Botulism or Clostridium botulinum bacterium 3d illustration

Illustration of Clostridium botulinum, a bacteria that produces botulinum neurotoxin.


We finally know how Botox gets into the neurons. The discovery could help develop an antidote for the molecule’s neurotoxic effects, which can lead to paralysis or even death.

Botox uses a type of botulinum neurotoxin, a highly toxic substance produced by bacteria. The toxin disrupts communication between neurons, resulting in muscle paralysis. In small therapeutic doses, it can ease muscle spasms, cure migraines, or more commonly, reduce wrinkles. However, in high doses, this molecule causes botulism, a potentially fatal disease that does not require large amounts of treatment.

Frederic Meunier from the University of Queensland in Australia and colleagues analyzed how botulinum neurotoxin type A enters neurons using a technique called single molecule imaging. This allowed them to capture the movement of molecules labeled with a fluorescent dye.

The researchers placed the toxin in a dish of rat neurons. They tuned one camera to a neurotoxin and the other to receptors in neuronal membranes, also labeled with different colors of dyes.

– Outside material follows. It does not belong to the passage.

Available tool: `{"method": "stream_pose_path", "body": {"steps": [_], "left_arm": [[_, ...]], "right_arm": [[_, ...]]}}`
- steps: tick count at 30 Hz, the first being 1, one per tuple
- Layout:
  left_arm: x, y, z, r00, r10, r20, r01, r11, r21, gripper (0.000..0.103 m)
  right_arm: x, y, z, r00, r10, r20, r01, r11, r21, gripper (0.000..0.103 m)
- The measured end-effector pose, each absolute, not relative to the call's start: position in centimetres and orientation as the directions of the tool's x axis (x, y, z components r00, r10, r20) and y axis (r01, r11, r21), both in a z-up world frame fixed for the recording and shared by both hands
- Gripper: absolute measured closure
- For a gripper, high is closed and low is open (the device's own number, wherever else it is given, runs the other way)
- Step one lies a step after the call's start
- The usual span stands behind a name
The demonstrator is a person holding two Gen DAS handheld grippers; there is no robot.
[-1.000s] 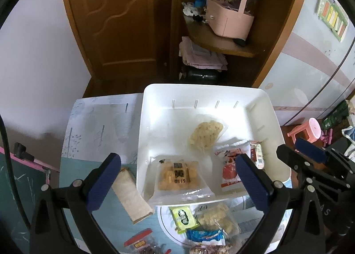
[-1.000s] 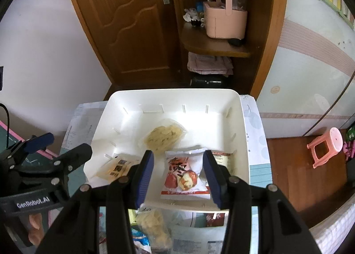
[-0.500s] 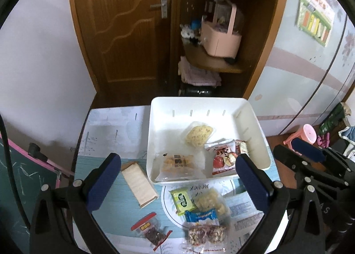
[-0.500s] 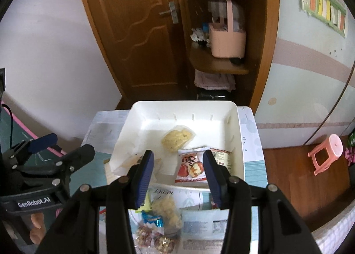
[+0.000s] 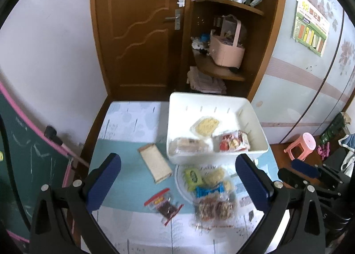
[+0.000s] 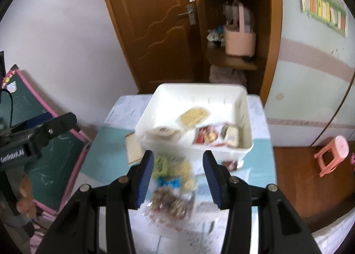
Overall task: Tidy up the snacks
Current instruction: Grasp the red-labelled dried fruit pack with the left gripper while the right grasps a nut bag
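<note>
Left tongs (image 5: 177, 176) spread wide, nothing between the blue pads (image 5: 106, 176). Below them, a surface (image 5: 124, 125) with a blue-and-white cover carries a white bin (image 5: 255, 121) at the far right side. The bin holds a yellow snack pack (image 5: 206, 125), a clear pack of biscuits (image 5: 188, 145) and a red pack (image 5: 230, 143). Just in front of the bin lies a cluster of loose snacks: green packet (image 5: 193, 176), blue packet (image 5: 209, 190), clear nut bar pack (image 5: 214, 208). A beige wafer pack (image 5: 156, 165) and a red-edged pack (image 5: 165, 206) lie apart to the left. Right tongs (image 5: 304, 170) visible at the frame's right edge, off the surface.
</note>
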State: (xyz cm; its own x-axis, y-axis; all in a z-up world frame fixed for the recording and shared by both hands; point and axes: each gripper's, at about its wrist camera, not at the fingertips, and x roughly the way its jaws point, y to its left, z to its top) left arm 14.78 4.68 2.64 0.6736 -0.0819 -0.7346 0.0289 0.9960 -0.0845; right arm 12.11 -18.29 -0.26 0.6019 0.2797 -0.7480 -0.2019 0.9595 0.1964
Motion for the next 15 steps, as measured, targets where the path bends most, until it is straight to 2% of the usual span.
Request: {"method": "stream_pose_path", "body": {"steps": [4, 15], "left_arm": [[13.7, 5.1, -0.5, 0.612, -0.089, -0.785, 0.008, 0.994, -0.107, 0.000], [14.0, 6.2, -13.6, 0.392, -0.019, -0.920, -0.070, 0.996, -0.051, 0.001]], "right_arm": [[10.7, -17.9, -3.1, 0.568, 0.278, -0.774, -0.217, 0.959, 0.184, 0.048], [10.5, -16.5, -14.1, 0.423, 0.239, -0.874, -0.243, 0.959, 0.145, 0.048]]}}
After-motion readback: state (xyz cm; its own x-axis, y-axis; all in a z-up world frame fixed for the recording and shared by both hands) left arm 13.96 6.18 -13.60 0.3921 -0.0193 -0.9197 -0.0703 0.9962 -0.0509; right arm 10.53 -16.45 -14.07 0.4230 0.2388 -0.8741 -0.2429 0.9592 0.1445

Previously, only two receptors, called polysialoganglioside (PSG) and synaptic vesicle glycoprotein 2 (SV2), were thought to be key for toxin entry into cells. But when they tracked SV2’s response to the toxin, they saw that it moved in tandem with another receptor known as synaptotagmin 1 (Syt1).

“Basically we started thinking, ‘Oh, this is weird,'” Meunier says. The researchers genetically modified rat neurons to prevent Syt1 from binding to SV2 and repeated the experiment. If you suppress the binding between these two receptors, the toxin can no longer enter the cell, Meunier says.

The same was true when they genetically modified neurons to lack PSG, indicating that all three receptors are required for botulinum neurotoxin type A to enter cells. Future drugs that block the binding of the three receptors could prevent neurons from being infected by the toxin, Meunier said.

“By understanding more about the mechanism of cell entry, we are one step closer to preventing cell entry and preventing botulism,” says Sabine Pellett at the University of Wisconsin-Madison.